▶ _TASK_
Print the listing once more, exactly as it stands.

[DATA BLOCK — start]

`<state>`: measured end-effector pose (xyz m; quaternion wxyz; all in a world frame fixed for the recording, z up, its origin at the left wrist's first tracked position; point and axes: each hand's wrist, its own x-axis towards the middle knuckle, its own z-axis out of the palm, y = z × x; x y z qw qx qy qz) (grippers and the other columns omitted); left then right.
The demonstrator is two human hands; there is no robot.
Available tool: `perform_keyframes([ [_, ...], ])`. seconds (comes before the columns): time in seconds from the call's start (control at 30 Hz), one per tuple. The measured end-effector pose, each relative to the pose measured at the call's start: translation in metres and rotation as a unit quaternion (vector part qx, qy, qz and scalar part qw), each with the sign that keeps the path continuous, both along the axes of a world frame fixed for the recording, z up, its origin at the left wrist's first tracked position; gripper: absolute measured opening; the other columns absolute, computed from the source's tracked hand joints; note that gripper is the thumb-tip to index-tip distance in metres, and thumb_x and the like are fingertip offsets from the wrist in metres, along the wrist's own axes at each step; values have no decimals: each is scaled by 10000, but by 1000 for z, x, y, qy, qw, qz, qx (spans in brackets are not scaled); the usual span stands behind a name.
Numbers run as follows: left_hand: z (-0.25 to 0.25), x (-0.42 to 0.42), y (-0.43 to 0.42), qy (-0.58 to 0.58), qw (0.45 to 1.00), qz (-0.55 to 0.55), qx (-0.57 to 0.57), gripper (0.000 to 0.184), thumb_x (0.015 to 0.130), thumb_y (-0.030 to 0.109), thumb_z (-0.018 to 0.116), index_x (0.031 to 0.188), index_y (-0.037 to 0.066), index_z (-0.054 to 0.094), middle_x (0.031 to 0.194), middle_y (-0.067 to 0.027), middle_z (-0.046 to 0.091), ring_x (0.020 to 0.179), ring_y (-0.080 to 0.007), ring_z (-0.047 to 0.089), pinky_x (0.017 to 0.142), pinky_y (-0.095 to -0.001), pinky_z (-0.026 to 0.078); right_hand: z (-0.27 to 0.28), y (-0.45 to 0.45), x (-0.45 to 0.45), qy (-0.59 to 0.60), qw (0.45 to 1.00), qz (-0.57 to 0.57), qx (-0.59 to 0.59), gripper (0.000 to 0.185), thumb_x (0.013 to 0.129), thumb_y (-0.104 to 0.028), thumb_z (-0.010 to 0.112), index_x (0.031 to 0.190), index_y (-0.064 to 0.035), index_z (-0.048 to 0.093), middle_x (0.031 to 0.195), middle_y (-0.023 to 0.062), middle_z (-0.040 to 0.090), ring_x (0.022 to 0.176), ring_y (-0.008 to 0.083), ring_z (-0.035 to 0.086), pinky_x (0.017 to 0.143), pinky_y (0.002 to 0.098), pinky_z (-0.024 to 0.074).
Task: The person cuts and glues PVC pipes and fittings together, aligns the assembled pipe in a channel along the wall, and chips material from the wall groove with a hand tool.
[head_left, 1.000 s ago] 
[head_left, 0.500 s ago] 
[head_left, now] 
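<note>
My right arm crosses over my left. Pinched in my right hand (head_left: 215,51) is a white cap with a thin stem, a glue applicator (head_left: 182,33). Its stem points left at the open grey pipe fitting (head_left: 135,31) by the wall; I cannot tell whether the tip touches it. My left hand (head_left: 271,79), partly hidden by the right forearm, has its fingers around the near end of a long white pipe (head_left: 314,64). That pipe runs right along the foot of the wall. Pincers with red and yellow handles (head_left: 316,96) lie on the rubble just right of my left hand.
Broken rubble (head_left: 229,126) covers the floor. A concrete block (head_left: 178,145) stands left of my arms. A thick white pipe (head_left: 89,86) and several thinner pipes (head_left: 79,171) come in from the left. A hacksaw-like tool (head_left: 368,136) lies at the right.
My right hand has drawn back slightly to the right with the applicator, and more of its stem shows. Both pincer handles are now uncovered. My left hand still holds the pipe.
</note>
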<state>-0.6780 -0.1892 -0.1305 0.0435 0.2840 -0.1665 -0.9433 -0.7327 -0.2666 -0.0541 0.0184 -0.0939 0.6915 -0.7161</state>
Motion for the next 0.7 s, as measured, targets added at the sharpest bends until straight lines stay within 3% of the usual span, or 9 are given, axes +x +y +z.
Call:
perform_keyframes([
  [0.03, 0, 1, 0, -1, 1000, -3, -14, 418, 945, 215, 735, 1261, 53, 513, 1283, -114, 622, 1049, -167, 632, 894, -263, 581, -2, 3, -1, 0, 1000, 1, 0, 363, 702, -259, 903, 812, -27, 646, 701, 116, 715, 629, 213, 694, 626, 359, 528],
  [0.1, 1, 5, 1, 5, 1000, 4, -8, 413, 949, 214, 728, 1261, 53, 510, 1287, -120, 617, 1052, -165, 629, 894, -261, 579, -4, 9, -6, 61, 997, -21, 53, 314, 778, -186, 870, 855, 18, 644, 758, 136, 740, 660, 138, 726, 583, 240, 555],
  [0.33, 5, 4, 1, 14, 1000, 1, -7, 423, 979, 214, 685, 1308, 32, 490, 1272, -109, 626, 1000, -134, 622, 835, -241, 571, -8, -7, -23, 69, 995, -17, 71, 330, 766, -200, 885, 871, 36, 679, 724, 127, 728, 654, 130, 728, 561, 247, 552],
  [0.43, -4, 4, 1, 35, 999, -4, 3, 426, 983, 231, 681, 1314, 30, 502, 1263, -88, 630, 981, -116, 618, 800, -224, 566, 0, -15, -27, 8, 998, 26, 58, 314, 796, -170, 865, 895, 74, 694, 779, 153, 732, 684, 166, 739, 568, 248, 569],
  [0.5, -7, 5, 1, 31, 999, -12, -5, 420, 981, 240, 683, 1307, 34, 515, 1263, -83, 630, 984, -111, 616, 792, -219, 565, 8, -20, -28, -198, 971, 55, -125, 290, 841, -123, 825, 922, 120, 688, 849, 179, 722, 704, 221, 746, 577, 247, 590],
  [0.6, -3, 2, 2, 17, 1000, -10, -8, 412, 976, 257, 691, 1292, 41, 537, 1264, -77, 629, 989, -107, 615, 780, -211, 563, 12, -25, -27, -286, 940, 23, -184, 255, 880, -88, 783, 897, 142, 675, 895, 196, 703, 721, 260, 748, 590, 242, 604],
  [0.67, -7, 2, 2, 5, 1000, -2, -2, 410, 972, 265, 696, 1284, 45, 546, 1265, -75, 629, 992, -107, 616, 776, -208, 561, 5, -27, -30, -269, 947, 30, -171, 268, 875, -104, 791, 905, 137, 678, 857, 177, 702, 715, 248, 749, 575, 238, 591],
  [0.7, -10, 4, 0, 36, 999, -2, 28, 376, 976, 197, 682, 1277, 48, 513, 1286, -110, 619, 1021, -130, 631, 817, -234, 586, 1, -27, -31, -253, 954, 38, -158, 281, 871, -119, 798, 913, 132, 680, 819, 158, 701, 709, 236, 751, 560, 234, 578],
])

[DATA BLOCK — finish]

▶ _EXPECTED OUTPUT_
`<state>`: measured end-effector pose (xyz m; quaternion wxyz; all in a world frame fixed for the recording, z up, its origin at the left wrist's first tracked position; point and axes: each hand's wrist, its own x-axis towards the middle knuckle, its own z-axis out of the palm, y = z × x; x y z qw qx qy qz) (grippers and the other columns omitted); left then right.
The demonstrator is two human hands; there is no robot.
Available tool: `perform_keyframes([ [_, ...], ])`. seconds (comes before the columns): time in seconds from the call's start (control at 30 Hz), one per tuple. The measured end-effector pose, each relative to the pose measured at the call's start: translation in metres and rotation as a unit quaternion (vector part qx, qy, qz and scalar part qw), each with the sign that keeps the path continuous, both along the axes of a world frame fixed for the recording, z up, its origin at the left wrist's first tracked position; gripper: absolute measured opening; the other columns absolute, computed from the source's tracked hand joints; note that gripper is the thumb-tip to index-tip distance in metres, and thumb_x and the like are fingertip offsets from the wrist in metres, along the wrist's own axes at each step; values have no decimals: each is scaled by 10000, but by 1000 for z, x, y, qy, qw, qz, qx (spans in brackets are not scaled); the usual span stands behind a name.
Numbers run as follows: left_hand: z (-0.25 to 0.25), x (-0.42 to 0.42), y (-0.43 to 0.42), qy (-0.58 to 0.58), qw (0.45 to 1.00), qz (-0.55 to 0.55), qx (-0.57 to 0.57), gripper (0.000 to 0.184), thumb_x (0.015 to 0.130), thumb_y (-0.030 to 0.109), thumb_z (-0.018 to 0.116), index_x (0.031 to 0.188), index_y (-0.037 to 0.066), index_z (-0.054 to 0.094), middle_x (0.031 to 0.194), middle_y (-0.067 to 0.027), middle_z (-0.046 to 0.091), ring_x (0.020 to 0.179), ring_y (-0.080 to 0.007), ring_z (-0.047 to 0.089), pinky_x (0.017 to 0.142), pinky_y (-0.095 to -0.001), pinky_z (-0.026 to 0.078); right_hand: z (-0.27 to 0.28), y (-0.45 to 0.45), x (-0.45 to 0.45), qy (-0.59 to 0.60), qw (0.45 to 1.00), qz (-0.57 to 0.57), qx (-0.59 to 0.59), gripper (0.000 to 0.185), thumb_x (0.013 to 0.129), thumb_y (-0.104 to 0.028), thumb_z (-0.010 to 0.112), index_x (0.031 to 0.190), index_y (-0.064 to 0.035), index_z (-0.048 to 0.093), middle_x (0.031 to 0.195), middle_y (-0.023 to 0.062), middle_z (-0.040 to 0.090), ring_x (0.022 to 0.176), ring_y (-0.008 to 0.083), ring_z (-0.035 to 0.086), pinky_x (0.017 to 0.143), pinky_y (0.002 to 0.098), pinky_z (-0.024 to 0.074).
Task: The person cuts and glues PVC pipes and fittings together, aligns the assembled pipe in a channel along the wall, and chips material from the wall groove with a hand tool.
[head_left, 1.000 s ago] 
[head_left, 0.500 s ago] 
[head_left, now] 
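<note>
My right arm crosses over my left. Pinched in my right hand (head_left: 215,51) is a white cap with a thin stem, a glue applicator (head_left: 182,33). Its stem points left at the open grey pipe fitting (head_left: 135,31) by the wall; I cannot tell whether the tip touches it. My left hand (head_left: 271,79), partly hidden by the right forearm, has its fingers around the near end of a long white pipe (head_left: 314,64). That pipe runs right along the foot of the wall. Pincers with red and yellow handles (head_left: 316,96) lie on the rubble just right of my left hand.
Broken rubble (head_left: 229,126) covers the floor. A concrete block (head_left: 178,145) stands left of my arms. A thick white pipe (head_left: 89,86) and several thinner pipes (head_left: 79,171) come in from the left. A hacksaw-like tool (head_left: 368,136) lies at the right.
My right hand has drawn back slightly to the right with the applicator, and more of its stem shows. Both pincer handles are now uncovered. My left hand still holds the pipe.
</note>
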<state>-0.6780 -0.1892 -0.1305 0.0435 0.2840 -0.1665 -0.9433 -0.7327 -0.2666 -0.0541 0.0184 -0.0939 0.6915 -0.7161</state>
Motion for the next 0.7 s, as measured, targets added at the sharpest bends until straight lines stay within 3% of the usual span, or 9 are given, axes +x +y +z.
Call:
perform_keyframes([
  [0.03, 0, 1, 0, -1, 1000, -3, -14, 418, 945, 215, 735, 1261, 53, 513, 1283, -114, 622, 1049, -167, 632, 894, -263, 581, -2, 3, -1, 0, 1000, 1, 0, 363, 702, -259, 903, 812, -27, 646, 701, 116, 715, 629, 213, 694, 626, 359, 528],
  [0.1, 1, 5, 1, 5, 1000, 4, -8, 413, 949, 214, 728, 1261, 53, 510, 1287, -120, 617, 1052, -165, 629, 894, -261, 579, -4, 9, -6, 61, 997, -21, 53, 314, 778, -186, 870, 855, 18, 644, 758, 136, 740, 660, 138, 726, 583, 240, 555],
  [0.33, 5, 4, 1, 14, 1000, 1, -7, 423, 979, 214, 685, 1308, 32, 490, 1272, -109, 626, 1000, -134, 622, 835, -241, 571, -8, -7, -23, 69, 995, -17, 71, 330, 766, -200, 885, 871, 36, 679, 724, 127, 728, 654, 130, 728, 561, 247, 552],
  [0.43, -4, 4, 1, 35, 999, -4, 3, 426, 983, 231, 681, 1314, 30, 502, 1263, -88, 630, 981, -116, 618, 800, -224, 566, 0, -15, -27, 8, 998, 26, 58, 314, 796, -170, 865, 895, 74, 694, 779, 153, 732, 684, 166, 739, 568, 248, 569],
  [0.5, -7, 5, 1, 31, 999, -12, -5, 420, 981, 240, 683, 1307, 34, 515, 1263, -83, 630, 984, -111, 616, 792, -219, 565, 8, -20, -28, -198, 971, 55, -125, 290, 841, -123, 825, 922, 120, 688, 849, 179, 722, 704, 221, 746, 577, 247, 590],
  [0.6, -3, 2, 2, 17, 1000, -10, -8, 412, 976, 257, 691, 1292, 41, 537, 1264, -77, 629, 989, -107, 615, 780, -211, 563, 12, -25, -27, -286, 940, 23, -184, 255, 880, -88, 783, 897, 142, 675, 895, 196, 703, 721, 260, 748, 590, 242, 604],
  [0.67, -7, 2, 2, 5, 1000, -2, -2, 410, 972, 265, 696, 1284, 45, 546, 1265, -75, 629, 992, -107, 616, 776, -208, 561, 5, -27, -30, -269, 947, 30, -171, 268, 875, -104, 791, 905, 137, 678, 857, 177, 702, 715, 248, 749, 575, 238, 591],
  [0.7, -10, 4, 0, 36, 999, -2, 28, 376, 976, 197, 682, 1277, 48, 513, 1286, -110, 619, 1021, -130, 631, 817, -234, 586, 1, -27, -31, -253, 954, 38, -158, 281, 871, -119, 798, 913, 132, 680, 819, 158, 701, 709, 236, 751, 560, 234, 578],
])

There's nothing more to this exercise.